For the mock data, let the gas and stellar mass densities be represented by a single disk profile characterized by a central disk mass density and a disk scale length. The mock data are generated by adding Gaussian noise around each point in the (r_d, Σ_d)-plane of data from the SPARC database and subsequently removing galaxies with negative values. On top of this – to make sure that the deep MONDian regime is sampled well enough – 500 points are randomly generated at decreasing acceleration scales. Figure 1 illustrates both the original SPARC data (red) and the mock data (black) in the (r_d, Σ_d)-plane. For the analysis of mock galaxies, the Kuzmin disk is considered as a case study. For this mass distribution, MG has an exact analytic solution (Brada & Milgrom 1995), so the exact difference between MI and MG can be extrapolated beyond the deep MONDian regime. The surface mass density of the Kuzmin disk is given by

$$\begin{array}{c}\hfill {\mathrm{\Sigma }}_{\mathrm{d}}(r)={\mathrm{\Sigma }}_0(1+\frac{r^2}{r_{\mathrm{d}}^2}{)}^{-\frac{3}{2}},\end{array}$$(4)

Fig. 1. Distribution of real (red) and mock (black) galaxies in the rd − Σd plane. The blue line denotes the scale of MOND in terms of the characteristic surface density ${\mathrm{\Sigma }}_{\mathrm{M}}=\frac{a_0}{2\pi G_{\mathrm{N}}}$.

where Σ₀ denotes the central surface density and r_d denotes the disk scale length. Additional mass distributions are considered in Appendix 2, using the Brada-Milgrom approximation for MG (Eq. (25) in Brada & Milgrom 1995) which is valid for AQUAL-like theories. All these mass distributions give similar results as the Kuzmin disk.

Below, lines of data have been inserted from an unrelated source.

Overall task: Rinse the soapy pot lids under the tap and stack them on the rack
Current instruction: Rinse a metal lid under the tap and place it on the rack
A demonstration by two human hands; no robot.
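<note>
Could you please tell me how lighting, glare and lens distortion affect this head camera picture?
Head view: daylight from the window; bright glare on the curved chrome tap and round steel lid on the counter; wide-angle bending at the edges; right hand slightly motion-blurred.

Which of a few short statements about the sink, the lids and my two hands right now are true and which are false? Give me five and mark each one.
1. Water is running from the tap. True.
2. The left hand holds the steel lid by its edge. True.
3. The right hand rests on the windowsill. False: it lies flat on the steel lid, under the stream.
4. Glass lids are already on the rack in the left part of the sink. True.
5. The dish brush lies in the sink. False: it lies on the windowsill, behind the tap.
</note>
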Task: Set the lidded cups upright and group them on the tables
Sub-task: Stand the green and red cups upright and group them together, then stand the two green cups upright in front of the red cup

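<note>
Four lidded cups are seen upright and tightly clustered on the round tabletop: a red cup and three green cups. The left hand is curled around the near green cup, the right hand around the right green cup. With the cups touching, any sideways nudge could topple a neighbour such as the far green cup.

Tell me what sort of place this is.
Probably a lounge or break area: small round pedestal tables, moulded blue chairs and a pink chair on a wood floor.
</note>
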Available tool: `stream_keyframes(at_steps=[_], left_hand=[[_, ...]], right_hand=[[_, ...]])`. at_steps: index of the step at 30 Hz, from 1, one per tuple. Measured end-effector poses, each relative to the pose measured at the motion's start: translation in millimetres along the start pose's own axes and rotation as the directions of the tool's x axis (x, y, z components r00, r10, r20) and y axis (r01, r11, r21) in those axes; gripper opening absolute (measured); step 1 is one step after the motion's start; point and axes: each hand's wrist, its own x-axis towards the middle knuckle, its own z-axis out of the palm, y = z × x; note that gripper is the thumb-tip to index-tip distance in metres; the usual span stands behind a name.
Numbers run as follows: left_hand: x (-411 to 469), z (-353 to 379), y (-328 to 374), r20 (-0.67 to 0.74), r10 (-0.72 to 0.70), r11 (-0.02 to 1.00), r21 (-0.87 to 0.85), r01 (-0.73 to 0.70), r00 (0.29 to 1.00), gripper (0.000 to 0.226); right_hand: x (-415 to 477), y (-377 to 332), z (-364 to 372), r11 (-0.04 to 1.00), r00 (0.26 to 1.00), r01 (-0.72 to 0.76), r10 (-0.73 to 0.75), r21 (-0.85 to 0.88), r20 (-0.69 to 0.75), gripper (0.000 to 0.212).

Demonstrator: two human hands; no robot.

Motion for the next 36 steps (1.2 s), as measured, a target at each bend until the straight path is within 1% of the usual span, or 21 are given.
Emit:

In order to asses when the DML is reached, an interpolation function must be specified for both MI and MG in the Bekenstein-Milgrom formulation. For example, for a step function, the DML is reached as soon as the maximum acceleration is less than a₀, but this is clearly an unrealistic situation. Thus, we use the (inverse) interpolation function corresponding to the radial acceleration relation (RAR, McGaugh et al. 2016);

$$\begin{array}{c}\hfill {\nu }_{\mathrm{RAR}}(x)=\frac{1}{1-e^{-\sqrt{x}}}·\end{array}$$(5)

2.1. The deep MONDian limit (DML)

To gauge when the DML is reached, Q is calculated from the mock data within bins of maximum total acceleration (max(g_obs)) for MI and MG. This is shown in the left panel of Fig. 2, from which it is clear that the expected DML value of Q is reached for max(g_obs)≲0.01a₀. These are extremely low accelerations: known disk galaxies are never entirely in such a deep MOND regime. However, the predictions for Q for MI and MG drift in a similar way as max(g_obs) increases. As long as the drifts of MI and MG are approximately equal, the measured Q can – in the context of differentiating between MI and MG – be rescaled such that galaxies above the deep MONDian regime yield “correct” DML values of Q. Denote the drifts in MI and MG viz

$$\begin{array}{cc}& \mathrm{\Delta }{Q}^{\mathrm{MI}}\equiv Q^{\mathrm{MI}}-Q_{\mathrm{exact}}^{\mathrm{MI}},\hfill \\ \hfill & \mathrm{\Delta }{Q}^{\mathrm{MG}}\equiv Q^{\mathrm{MG}}-Q_{\mathrm{exact}}^{\mathrm{MG}},\hfill \end{array}$$(6)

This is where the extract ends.